The challenge of ensuring Large Language Models (LLMs) align with societal standards is of increasing interest, as these models are still prone to adversarial jailbreaks that bypass their safety mechanisms. Identifying these vulnerabilities is crucial for enhancing the robustness of LLMs against such exploits. We propose Graph of ATtacks (GoAT), a method for generating adversarial prompts to test the robustness of LLM alignment using the Graph of Thoughts framework [Besta et al., 2024]. GoAT excels at generating highly effective jailbreak prompts with fewer queries to the victim model than state-of-the-art attacks, achieving up to five times better jailbreak success rate against robust models like Llama. Notably, GoAT creates high-quality, human-readable prompts without requiring access to the targeted model's parameters, making it a black-box attack. Unlike approaches constrained by tree-based reasoning, GoAT's reasoning is based on a more intricate graph structure. By making simultaneous attack paths aware of each other's progress, this dynamic framework allows a deeper integration and refinement of reasoning paths, significantly enhancing the collaborative exploration of adversarial vulnerabilities in LLMs. At a technical level, GoAT starts with a graph structure and iteratively refines it by combining and improving thoughts, enabling synergy between different thought paths. The code for our implementation can be found at: https://github.com/GoAT-pydev/Graph_of_Attacks.
Paper Structure (34 sections, 3 equations, 1 figure, 6 tables, 1 algorithm)
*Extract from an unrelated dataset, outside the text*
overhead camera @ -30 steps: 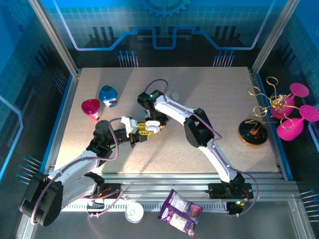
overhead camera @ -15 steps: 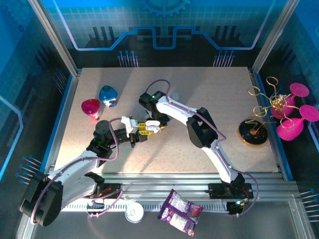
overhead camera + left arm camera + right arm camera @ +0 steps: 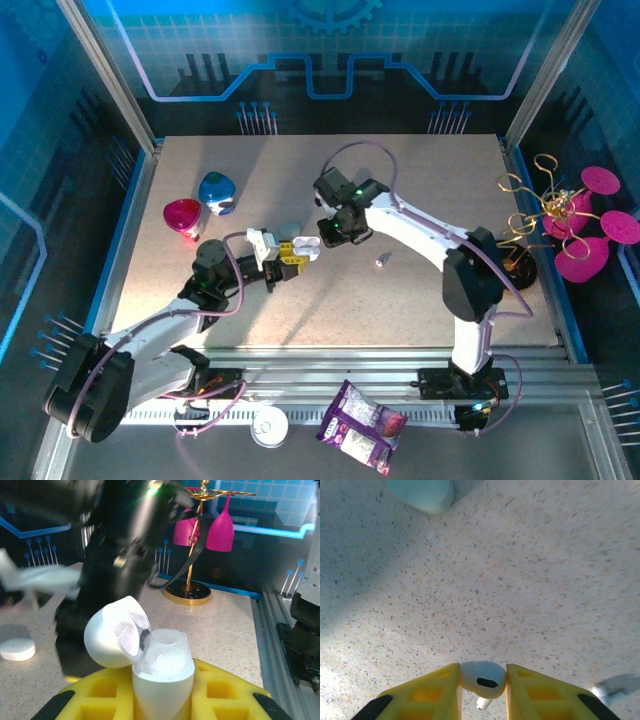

This paper contains 34 sections, 3 equations, 1 figure, 6 tables, 1 algorithm.

Figures (1)

  • Figure 1: Overview of our black-box attack method. The right side presents the overall structure of GoAT, consisting of the $\mathsf{Adversary}$ component, which oversees the conversational history to ensure structured reasoning. The left side depicts the expansion of reasoning paths and the construction of new nodes. Each iteration follows a four-step process: (I) $\mathsf{Prompt\ Generator}$ produces new candidate prompts, (II) $\mathsf{Filter}$ evaluates each candidate and provides a relevancy score, (III) $\mathsf{Evaluator}$ assesses $\mathsf{Target}$s' responses, and (IV) $\mathsf{Adversary}$ determines which information is retained for further refinement. The retained information leads to the creation of new nodes in the reasoning graphs, as shown in the second row, with their corresponding labels recorded in vis_conv_info (visible conversational information). Partial conversation logs are shown here, and full details are provided in Table \ref{['tab:aggEff-goat']}.